AIPB: “Ricopriremo un ruolo per la crescita del Paese”

19 Aprile 2018, di Alessandro Chiatto

Assemblea annuale di AIPB, l’Associazione Italiana Private Banking, con il presidente Fabio Innocenzi (nella foto) che ha portato all’approvazione degli associati il bilancio per l’esercizio del 2017 e il bilancio preventivo per il 2018. Il presidente ha inoltre illustrato le principali attività e i molteplici risultati raggiunti dall’Associazione nel corso dell’anno.

Sempre oggi, l’assemblea di AIPB ha ratificato la cooptazione di cinque nuovi membri nel Consiglio di Amministrazione. Si tratta di Stefano Grassi (Banca Intermobiliare), Fabrizio Greco (BPER Banca), Federico Taddei (Ersel Sim), Angelo Viganò (Mediobanca Private Banking), Federico Vitto (Banca Monte dei Paschi di Siena).

Nel corso dell’ultimo anno, il perimetro associativo di AIPB si è allargato con l’ingresso di 16 nuovi soci, tra cui Banca Patrimoni Sella, Cordusio SIM, Edmond de Rothschild, Allianz Bank FA, Banca Finnat Euramerica. A fine 2017 la compagine associativa era composta da 134 Soci, di cui 48 Ordinari, 45 Aderenti, 16 Affiliati e 25 Onorari. L’ingresso dei nuovi e importanti soci (5 ordinari, 9 aderenti e 2 onorari) testimonia l’interesse e l’utilità percepita dell’attività di AIPB presso gli operatori del settore.

A margine dell’Assemblea, Fabio Innocenzi ha commentato: “Il 2017 è stato un anno positivo e di crescita sia per il Private banking che per l’Associazione. Per la nostra industria i primi 9 mesi hanno fatto registrare un complessivo +3.9% nelle masse in gestione, vicino alla soglia degli 800 miliardi di euro, ossia più di un terzo del Pil italiano”.
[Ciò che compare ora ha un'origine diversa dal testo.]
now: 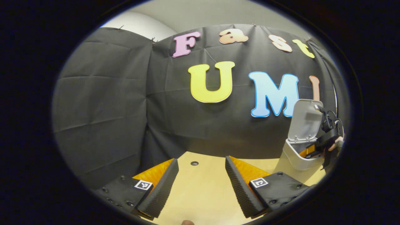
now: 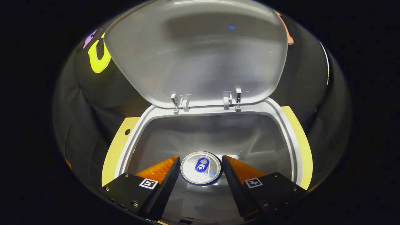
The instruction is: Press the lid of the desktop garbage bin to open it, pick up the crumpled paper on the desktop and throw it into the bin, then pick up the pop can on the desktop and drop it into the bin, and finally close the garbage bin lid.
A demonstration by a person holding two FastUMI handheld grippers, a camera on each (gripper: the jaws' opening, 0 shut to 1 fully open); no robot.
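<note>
The pale desktop garbage bin (image 1: 297,159) stands at the right on the wooden table, its lid (image 1: 304,120) swung up. My right gripper (image 1: 312,150), held by a hand (image 1: 336,145), dips into the bin's mouth. In the right gripper view I look down into the open bin (image 2: 282,125), with the raised lid (image 2: 197,53) behind it. My right gripper (image 2: 201,157) is shut on the pop can (image 2: 201,168), whose silver top with a blue tab faces me. A bright white patch lies under the can; I cannot tell what it is. My left gripper (image 1: 201,159) is open over bare table.
The light wooden table (image 1: 200,187) has a small round hole (image 1: 194,163) near its back edge. Black cloth walls stand close behind the table and the bin. Strips of table (image 2: 300,137) show on both sides of the bin.
</note>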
“Siamo anche consapevoli – la chiosa – di poter ricoprire un ruolo per la crescita del Paese perché una corretta gestione del risparmio delle famiglie private può rappresentare una leva importante per il finanziamento dell’economia reale, nuovo ossigeno per lo sviluppo delle nostre eccellenze imprenditoriali”.

Per quanto riguarda l’andamento del settore, i dati indicano che nei primi nove mesi del 2017 si conferma il trend di crescita del settore Private, che alla fine del terzo trimestre fa registrare un complessivo +3.9% da inizio anno e si avvicina, come indicato da Fabio Innocenzi, alla soglia degli 800 miliardi di euro in gestione. Sale quindi di 1 punto percentuale la quota di mercato delle strutture di Private Banking rispetto al totale delle attività finanziarie delle famiglie, attestandosi intorno al 23%.

I NUMERI DEL SETTORE

Alla crescita delle masse gestite dal Private Banking hanno contributo in modo equilibrato sia la raccolta netta (+1.9%) che la performance positiva dei mercati (+1.9%),superando ampiamente i risultati registrati a fine 2016.

Confrontando i risultati del settore Private con quelli del sistema bancario, si vede come nei primi nove mesi del 2017 la raccolta netta Private abbia contribuito in misura più vivace alla crescita delle masse. Allo stesso modo la rivalutazione dei mercati finanziari è stata più elevata nel Private che a livello di sistema. Alla crescita degli Asset under Management del mercato del Private Banking nella prima parte del 2017 hanno contribuito positivamente tutti i prodotti, eccetto la raccolta diretta, ma il contributo più rilevante continua a essere quello dei prodotti di risparmio gestito e del comparto assicurativo.

Nei primi nove mesi del 2017, il comparto gestito ha fatto registrare un +6.9%, confermando il trend di ricomposizione dei portafogli della clientela dalla raccolta amministrata verso la raccolta gestita, che porta al settore più alta redditività.

Gli asset totali gestiti delle strutture di Private Banking sono composti per il 43% da strumenti di risparmio gestito, in aumento di un punto percentuale rispetto al 2016 a svantaggio della raccolta diretta pari al 14% del totale.

La raccolta amministrata è pari al 26% e quella assicurativa al 17%stabili rispetto al 2016.

 Il confronto con il mercato del risparmio italiano, con riferimento alle sole famiglie, evidenzia, come atteso, importanti differenze nella composizione degli Asset under Management: la quota di raccolta diretta rimane molto consistente, mentre è contenuto il peso dei prodotti di raccolta amministrata.